While it’s admirable that Kyle feels responsible to keep his family safe, his naivete regarding the wisdom of withholding the truth from his wife evokes a compassion not ordinarily afforded someone in a similar situation. Doe he fear the truth will drive an even bigger wedge between them? At least now he doesn’t have to drag Megan in the middle of the domestic dispute.
Even though the bulk of the episode centers around Kyle and his wife, that’s not to say we don’t receive some pretty significant plot details along the way. Anderson’s stoic behavior continues even after being forced to acknowledge that the pet shop owner, still possessed by a “trickster, hiding in them dormant,” merely represents his greatest fear. Of course, the realization that only Kyle making physical contact with the person can reveal the truth about the possession must be painful.
Chief Giles continues his not so subtle investigation of his friend the fire chief, but whether or not he links him to the evil continues to give both men pause. However, that’s exactly what Giles wants, to put doubt into the man’s head, daring his friend to make a move. When all’s said and done, this may prove to be nothing more than a red herring. And as compelling as this storyline has become, it’s nothing compared to the enigmatic man in black, Sidney.
Sidney appears briefly in two scenes, however, his muted presence belies the fact that this man may in fact be the devil himself. Perhaps we ascribe too much power to him, otherwise, his furtive look around Kyle’s house would seem unnecessary. He carefully examines each room, including the kitchen pantry, finally lying on the bed. Nonetheless, it’s his confrontation with Mildred that divulges more information than we expect at this point in the narrative. Even Mildred is caught off guard and asks him what she should call him alluding to the fact that he possesses a certain power and control. This scene also reveals for the first time, an event called The Merge, and it’s Mildred’s fear that she won’t survive to experience its arrival.

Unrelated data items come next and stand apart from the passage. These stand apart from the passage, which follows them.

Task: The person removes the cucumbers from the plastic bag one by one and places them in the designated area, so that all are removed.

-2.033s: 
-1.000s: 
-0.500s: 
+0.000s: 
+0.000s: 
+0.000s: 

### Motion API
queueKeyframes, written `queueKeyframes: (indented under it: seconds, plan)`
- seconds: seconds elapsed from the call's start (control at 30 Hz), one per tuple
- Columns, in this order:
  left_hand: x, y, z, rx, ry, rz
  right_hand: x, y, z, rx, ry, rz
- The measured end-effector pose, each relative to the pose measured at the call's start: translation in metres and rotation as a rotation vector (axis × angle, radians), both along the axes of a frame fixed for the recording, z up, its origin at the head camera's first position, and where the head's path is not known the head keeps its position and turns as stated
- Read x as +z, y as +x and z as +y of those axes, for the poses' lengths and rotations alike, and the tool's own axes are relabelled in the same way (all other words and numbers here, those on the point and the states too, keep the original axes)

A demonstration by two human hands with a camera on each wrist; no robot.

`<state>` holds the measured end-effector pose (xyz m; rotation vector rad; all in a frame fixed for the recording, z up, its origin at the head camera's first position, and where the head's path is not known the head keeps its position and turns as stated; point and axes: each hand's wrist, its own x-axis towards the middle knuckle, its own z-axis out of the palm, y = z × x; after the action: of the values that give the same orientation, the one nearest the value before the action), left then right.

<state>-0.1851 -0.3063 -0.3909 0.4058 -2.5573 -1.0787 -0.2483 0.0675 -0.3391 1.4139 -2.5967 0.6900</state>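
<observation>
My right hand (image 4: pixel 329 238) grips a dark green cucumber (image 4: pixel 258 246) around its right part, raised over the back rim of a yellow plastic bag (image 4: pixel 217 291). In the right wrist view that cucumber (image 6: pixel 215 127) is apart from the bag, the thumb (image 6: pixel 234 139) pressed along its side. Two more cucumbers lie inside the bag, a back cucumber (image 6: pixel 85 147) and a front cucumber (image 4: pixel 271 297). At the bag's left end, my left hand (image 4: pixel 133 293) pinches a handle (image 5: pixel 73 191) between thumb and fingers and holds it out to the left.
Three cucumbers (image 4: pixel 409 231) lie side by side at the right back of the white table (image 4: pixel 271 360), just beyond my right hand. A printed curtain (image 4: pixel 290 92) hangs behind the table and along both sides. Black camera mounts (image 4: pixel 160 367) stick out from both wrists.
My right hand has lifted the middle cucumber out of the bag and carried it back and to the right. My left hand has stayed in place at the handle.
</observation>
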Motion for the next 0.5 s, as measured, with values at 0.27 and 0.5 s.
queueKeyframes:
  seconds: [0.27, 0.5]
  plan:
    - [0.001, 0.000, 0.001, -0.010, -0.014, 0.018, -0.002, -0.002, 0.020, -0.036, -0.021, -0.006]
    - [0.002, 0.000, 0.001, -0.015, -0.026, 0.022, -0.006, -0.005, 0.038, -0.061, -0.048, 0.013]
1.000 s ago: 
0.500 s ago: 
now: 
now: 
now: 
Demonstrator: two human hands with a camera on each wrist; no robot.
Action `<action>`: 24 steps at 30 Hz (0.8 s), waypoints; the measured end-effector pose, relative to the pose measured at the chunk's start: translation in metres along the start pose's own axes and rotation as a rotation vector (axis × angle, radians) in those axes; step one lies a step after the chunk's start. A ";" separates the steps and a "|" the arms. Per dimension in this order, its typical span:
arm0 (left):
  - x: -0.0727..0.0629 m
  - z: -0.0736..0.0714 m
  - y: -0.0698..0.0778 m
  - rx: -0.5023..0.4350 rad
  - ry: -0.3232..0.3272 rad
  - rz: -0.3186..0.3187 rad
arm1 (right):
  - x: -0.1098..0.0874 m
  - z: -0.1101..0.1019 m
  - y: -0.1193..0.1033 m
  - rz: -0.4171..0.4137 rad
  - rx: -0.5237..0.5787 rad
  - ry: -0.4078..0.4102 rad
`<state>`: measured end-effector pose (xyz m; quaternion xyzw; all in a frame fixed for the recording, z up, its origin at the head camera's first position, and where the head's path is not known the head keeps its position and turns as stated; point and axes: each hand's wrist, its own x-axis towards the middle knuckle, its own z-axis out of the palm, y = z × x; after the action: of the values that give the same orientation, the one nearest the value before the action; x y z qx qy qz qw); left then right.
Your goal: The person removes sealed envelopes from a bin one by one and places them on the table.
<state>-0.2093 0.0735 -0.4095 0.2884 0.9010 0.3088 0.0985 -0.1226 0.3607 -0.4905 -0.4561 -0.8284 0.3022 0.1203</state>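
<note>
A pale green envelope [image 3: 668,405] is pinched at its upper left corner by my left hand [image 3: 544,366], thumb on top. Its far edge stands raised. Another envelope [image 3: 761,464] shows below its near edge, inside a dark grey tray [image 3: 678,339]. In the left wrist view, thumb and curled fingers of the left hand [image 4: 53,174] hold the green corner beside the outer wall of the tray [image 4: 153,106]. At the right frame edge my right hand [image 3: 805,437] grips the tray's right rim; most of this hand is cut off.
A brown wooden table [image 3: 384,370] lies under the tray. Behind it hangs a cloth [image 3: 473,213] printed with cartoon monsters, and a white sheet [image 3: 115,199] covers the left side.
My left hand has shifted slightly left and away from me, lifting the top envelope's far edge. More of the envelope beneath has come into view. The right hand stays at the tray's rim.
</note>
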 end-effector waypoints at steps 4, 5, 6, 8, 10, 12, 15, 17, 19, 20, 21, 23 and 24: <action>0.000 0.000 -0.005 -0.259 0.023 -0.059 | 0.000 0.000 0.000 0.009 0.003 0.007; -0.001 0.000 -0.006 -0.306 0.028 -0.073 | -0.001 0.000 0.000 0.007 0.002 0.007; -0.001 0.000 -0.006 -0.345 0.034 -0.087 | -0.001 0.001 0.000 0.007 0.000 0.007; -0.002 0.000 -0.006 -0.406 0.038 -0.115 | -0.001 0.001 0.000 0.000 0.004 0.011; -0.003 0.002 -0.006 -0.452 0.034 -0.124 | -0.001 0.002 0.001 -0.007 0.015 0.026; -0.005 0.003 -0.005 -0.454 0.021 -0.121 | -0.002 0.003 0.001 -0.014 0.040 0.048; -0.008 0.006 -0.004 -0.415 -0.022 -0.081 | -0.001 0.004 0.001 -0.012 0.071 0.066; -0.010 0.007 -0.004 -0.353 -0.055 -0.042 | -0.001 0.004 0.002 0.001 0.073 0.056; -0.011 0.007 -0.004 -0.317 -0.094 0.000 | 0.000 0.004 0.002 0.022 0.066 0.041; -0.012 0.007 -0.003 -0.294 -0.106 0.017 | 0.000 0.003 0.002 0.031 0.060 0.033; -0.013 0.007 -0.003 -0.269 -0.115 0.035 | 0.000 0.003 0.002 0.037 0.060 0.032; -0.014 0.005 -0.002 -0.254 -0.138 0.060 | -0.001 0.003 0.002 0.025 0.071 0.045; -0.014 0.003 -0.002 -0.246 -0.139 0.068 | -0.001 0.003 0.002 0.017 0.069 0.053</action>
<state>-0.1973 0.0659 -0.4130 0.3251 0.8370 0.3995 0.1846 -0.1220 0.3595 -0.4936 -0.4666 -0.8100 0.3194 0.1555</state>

And finally, though Allison occupies the bulk of Kyle’s attention, he does assist the reverend in tracking down a missing girl Anderson suspects might still harbor the evil. We’ve had hints dropping left and right in the episode, and when Kyle determines that Sherry is not demon free, he does his thing. “You’re the key; we need your light,” she tells him just before spewing forth the black goo, an act that renders her comatose. Who are “we,” and what do “they” actually need from Kyle? Why does it take Kyle actually hitting the victim to rid the person of the demon? Clearly, at this point, given the situation with Allison, it’s the last thing he wants to do. It’s almost as if it takes a vile act to extract the evil.
In a ten episode season there’s really no opportunity for a true mid-season finale, a technique that has become de rigueur, but that doesn’t mean “The Road Before Us” is any less forceful as we gather momentum on the way to the finish line. What comes across here is just how fragile this world really is, and now with Sidney’s arrival, the question of whether or not Kyle Barnes is up to the task looms paramount. As long as he and Rev keep a watchful eye out for potholes, Rome won’t burn.